Counsel for the father drew my attention to sub-paragraph 102NB(c) which embraces the possibility of cross-examination taking place electronically. Ironically, in the course of the COVID-19 pandemic, these proceedings would have to be conducted electronically using the Court's preferred platform, Microsoft Teams, so that there would be no face-to-face cross-examination, in any event.
Putting that to one side, if I make an order pursuant to sub-paragraph 102NA(1)(c)(iv), then the platform for the mother to apply for representation through Legal Aid will have been created. In that regard, I have been informed by her, and I accept, that she has applied for Legal Aid without success. If an order is made as proposed under sub-section 102NA(1), then that position may alter.
This is a difficult situation in which a number of competing considerations make an obvious way to deal with the hearing unclear. Having heard the parties, I have formed the view that the preferable approach should be that the matter remain listed on 29 May 2020, but that the hearing should be conducted as an interim hearing only.
Although I am satisfied that the parties have taken the necessary steps to prepare the matter for a final hearing, having heard submissions from the mother who is unrepresented and observing her, whilst I can accept she is a competent person who can articulate her case up to a point, I am not satisfied she has any real understanding of the provisions of the Act and, of course, she would be completely unaware of any rules of evidence to the extent they apply to parenting proceedings which, of course, they only do to a limited extent by reason of s 69ZT in Division 12A of Part VII of the Act.
In those circumstances, I have formed the view that, on balance, endeavouring to provide fairness to all parties, it is appropriate that the hearing proceed, but as an interim hearing, not as a final hearing. That will enable me to receive evidence from both parties without cross-examination, and I note that there is in existence already a comprehensive expert report from Dr FF.
My view has been influenced, not entirely, but significantly, by my perception that since the best interests of the children are the paramount consideration, it is essential that I am properly apprised by both parents, as well as the Independent Children's lawyer, of the case they propound which they say is in the best interests of the children. I am not satisfied that that essential requirement can satisfactorily be met in the circumstances of this case where the mother currently will not have any legal representation.
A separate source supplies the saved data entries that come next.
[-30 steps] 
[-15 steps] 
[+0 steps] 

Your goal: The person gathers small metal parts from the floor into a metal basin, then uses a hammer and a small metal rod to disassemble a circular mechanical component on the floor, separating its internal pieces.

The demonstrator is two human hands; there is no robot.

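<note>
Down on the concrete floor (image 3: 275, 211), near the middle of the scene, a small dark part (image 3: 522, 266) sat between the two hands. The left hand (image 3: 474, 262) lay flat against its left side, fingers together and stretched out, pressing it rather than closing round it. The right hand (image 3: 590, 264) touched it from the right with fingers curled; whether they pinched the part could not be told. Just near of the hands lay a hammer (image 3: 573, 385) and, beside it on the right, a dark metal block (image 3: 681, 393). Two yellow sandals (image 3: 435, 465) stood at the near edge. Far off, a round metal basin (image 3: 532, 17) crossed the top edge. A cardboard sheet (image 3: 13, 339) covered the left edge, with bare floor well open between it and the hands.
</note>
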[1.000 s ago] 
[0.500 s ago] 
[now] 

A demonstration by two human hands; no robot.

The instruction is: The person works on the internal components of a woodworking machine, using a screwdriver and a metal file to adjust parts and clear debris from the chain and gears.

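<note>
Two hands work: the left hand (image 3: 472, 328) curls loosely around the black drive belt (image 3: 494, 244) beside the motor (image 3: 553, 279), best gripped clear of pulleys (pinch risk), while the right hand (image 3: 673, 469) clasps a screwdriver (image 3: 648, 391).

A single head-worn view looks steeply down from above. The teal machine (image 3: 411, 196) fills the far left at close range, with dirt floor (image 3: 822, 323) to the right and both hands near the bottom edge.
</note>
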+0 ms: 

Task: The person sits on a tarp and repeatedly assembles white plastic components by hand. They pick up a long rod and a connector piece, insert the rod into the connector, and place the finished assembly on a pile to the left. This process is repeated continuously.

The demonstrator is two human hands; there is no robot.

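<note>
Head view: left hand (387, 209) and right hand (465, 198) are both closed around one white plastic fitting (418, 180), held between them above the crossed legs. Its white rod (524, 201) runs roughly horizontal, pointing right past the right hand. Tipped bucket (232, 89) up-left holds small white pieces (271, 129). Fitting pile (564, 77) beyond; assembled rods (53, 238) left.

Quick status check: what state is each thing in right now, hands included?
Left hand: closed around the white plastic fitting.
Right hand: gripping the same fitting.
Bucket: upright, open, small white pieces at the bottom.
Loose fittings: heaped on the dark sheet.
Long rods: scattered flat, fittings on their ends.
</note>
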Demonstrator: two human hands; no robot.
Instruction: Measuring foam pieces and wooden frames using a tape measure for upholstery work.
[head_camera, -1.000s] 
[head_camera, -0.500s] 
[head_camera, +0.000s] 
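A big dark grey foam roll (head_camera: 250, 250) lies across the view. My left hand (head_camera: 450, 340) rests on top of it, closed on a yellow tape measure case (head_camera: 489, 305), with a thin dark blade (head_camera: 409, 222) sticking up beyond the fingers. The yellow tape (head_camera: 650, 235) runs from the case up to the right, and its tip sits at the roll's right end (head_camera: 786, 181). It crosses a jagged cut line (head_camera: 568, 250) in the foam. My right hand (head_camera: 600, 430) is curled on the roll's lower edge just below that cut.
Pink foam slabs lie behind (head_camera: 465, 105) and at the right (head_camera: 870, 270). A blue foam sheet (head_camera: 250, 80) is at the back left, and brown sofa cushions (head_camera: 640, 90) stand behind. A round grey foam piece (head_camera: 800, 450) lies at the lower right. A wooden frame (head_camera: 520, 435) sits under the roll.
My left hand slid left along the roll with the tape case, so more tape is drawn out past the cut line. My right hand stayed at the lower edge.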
The very fact that the proceedings have been in the court for now 5 years indicates the level of complexity which exists in this case. That perception is underlined by the report of Dr FF which indicates, in his view, problems with the parenting styles of both parents and a high degree of conflict. Whilst a final hearing would be, in an ideal world, the best way of finalising the matter, I am not satisfied that in the current circumstances of the COVID-19 pandemic and the limitations that are placed upon the conduct of a hearing by electronic means, and especially where one litigant is self-represented, that the best interests of the children are necessarily going to be properly served by the conduct of a final hearing.
I certify that the preceding thirteen (13) paragraphs are a true copy of the reasons for judgment of the Honourable Justice Harper delivered on 15 May 2020.